Using a predefined TH2D in RDataframe to compute new quantiy

Hello,

I have a probability as a function of two variable x,y. Typically stored in a 2d-histogram.
How can I make this available in RDataFrame ?

e.g for each track in the detector (RVec) I would like to get the probability as function of x,y.

I would know how to implement this in a C++ function that I call from RDataFrame, e.g.

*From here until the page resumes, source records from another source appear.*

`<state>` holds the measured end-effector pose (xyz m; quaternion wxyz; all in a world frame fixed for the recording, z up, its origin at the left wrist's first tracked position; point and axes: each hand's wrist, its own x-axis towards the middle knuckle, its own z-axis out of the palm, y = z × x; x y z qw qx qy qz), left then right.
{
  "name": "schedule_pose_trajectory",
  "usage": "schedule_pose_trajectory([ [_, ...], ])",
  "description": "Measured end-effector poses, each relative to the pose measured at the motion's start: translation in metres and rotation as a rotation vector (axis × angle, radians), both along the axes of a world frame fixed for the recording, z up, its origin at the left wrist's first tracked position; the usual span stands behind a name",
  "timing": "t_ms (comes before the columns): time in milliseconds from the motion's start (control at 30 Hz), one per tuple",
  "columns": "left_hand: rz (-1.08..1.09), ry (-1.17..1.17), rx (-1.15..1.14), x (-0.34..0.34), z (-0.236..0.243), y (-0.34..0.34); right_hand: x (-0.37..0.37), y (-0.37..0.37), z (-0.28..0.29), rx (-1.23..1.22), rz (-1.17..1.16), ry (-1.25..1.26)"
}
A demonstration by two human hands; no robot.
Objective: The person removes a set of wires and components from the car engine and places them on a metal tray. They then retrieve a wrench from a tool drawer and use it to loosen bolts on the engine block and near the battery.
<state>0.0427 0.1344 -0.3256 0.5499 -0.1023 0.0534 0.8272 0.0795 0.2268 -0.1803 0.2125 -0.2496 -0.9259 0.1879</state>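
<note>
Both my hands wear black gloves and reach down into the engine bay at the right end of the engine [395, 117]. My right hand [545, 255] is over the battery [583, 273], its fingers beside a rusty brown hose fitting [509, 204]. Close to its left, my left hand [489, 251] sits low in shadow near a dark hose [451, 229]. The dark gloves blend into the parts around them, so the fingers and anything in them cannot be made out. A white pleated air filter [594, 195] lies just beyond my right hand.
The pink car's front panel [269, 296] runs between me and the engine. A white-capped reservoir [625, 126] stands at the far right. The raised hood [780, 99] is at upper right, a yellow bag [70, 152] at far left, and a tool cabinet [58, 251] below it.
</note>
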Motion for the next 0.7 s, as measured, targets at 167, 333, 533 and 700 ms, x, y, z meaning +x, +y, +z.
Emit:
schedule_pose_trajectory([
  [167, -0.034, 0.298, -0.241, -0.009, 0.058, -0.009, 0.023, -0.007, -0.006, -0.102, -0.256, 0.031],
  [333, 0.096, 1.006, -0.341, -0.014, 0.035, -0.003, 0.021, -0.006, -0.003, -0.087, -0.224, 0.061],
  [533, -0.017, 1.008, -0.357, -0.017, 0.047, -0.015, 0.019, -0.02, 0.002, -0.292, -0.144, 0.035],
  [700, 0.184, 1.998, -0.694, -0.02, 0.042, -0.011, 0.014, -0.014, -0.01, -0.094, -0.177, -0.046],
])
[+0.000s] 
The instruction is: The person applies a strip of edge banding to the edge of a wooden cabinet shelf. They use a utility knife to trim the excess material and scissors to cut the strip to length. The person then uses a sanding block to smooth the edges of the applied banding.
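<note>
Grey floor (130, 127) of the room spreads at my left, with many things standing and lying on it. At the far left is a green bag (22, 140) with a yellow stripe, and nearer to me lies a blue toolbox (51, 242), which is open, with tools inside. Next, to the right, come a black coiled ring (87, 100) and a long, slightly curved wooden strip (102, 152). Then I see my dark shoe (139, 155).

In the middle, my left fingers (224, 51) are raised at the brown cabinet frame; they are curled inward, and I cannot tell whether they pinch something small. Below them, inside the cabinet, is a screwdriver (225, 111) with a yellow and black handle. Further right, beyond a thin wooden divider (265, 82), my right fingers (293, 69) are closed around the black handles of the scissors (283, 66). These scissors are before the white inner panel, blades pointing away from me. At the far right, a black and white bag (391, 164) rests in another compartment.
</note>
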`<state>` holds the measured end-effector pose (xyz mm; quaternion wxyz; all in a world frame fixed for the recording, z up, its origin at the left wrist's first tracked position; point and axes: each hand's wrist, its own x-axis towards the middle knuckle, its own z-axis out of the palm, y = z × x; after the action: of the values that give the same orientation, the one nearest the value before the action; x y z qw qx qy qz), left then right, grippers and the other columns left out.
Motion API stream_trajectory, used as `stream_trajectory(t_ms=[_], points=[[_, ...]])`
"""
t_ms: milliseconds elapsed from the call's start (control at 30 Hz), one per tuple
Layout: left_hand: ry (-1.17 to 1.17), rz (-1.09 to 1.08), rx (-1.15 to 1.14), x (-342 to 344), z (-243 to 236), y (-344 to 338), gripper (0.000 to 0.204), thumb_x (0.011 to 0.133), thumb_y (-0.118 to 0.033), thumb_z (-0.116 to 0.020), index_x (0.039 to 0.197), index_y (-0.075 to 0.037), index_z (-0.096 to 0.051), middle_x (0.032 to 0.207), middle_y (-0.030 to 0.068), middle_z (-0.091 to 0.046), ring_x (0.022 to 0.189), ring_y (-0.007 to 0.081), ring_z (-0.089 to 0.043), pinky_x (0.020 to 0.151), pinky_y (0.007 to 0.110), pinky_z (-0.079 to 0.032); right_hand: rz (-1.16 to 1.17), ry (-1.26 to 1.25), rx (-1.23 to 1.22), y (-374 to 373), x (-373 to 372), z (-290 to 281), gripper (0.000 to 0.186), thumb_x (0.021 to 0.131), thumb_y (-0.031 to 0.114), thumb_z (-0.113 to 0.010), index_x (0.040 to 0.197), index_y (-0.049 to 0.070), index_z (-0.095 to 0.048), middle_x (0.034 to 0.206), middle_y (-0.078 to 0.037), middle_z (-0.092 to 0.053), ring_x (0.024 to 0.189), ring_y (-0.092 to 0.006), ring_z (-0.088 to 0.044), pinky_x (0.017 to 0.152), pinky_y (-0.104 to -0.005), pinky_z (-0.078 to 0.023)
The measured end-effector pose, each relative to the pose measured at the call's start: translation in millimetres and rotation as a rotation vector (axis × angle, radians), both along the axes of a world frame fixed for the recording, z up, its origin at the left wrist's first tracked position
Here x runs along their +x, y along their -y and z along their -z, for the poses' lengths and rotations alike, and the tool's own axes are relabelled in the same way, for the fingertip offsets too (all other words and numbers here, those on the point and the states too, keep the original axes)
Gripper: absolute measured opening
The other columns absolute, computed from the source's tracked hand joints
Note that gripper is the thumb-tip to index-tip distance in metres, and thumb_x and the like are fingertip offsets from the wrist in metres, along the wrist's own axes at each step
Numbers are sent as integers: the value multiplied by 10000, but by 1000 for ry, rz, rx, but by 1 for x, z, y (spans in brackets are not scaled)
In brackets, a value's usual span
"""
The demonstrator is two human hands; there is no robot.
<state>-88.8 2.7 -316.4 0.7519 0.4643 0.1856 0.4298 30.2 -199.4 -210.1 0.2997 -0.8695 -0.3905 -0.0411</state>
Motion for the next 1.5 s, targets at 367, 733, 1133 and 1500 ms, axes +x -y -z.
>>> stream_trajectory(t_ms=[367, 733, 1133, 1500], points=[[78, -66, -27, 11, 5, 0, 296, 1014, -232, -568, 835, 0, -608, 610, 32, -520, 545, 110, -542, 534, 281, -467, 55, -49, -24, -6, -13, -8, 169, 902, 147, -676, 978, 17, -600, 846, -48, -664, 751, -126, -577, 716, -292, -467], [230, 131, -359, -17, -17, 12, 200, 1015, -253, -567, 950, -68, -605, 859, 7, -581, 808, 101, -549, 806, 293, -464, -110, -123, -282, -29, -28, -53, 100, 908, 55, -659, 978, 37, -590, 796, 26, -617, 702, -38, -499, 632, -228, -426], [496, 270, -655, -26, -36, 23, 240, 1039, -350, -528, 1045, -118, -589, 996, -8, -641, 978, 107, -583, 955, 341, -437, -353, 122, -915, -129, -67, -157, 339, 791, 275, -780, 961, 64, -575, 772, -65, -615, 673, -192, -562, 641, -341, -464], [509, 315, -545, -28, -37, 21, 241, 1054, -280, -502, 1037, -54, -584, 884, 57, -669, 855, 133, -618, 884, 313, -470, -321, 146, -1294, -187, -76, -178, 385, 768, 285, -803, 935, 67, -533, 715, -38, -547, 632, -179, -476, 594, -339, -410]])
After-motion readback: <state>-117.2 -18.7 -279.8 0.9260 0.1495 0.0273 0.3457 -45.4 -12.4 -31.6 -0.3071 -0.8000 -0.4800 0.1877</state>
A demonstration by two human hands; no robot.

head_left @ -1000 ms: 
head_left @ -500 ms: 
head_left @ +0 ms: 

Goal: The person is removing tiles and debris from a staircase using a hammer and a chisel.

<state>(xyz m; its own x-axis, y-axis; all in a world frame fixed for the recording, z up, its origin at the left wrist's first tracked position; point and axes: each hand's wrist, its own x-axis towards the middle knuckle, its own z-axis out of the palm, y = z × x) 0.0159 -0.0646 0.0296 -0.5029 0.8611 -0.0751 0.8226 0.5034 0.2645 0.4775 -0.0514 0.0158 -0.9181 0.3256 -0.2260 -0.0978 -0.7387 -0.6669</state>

RVec Probability( RVec x, RVec y) (

static TH2D* hprob=0;
static bool firstevent=false;
if (firstevent) {
read histogram hprob from a file

firstevent=false
}
int ibin=hprob->FindBin(x,y);
return hprob->GetBinContent(ibin);

)
and the in RDataFrame
d.Define(“prob”,“Probability(x,y)”)
Is this multi-tread safe ? Is there a more clever way to implement this ?

Maybe this can be helpful
There are shorter and clever tricks than the one posted here, for example you can simply make a struct implementing a member being your 2D histo to read and one operator() implementation, or even better maybe and simple to use lambda capturing the histogram as argument

 auto reweight=[& inputHist]( double X, double y){
....
};
node = node.Define( "w", reweight,{ "col1","col2"})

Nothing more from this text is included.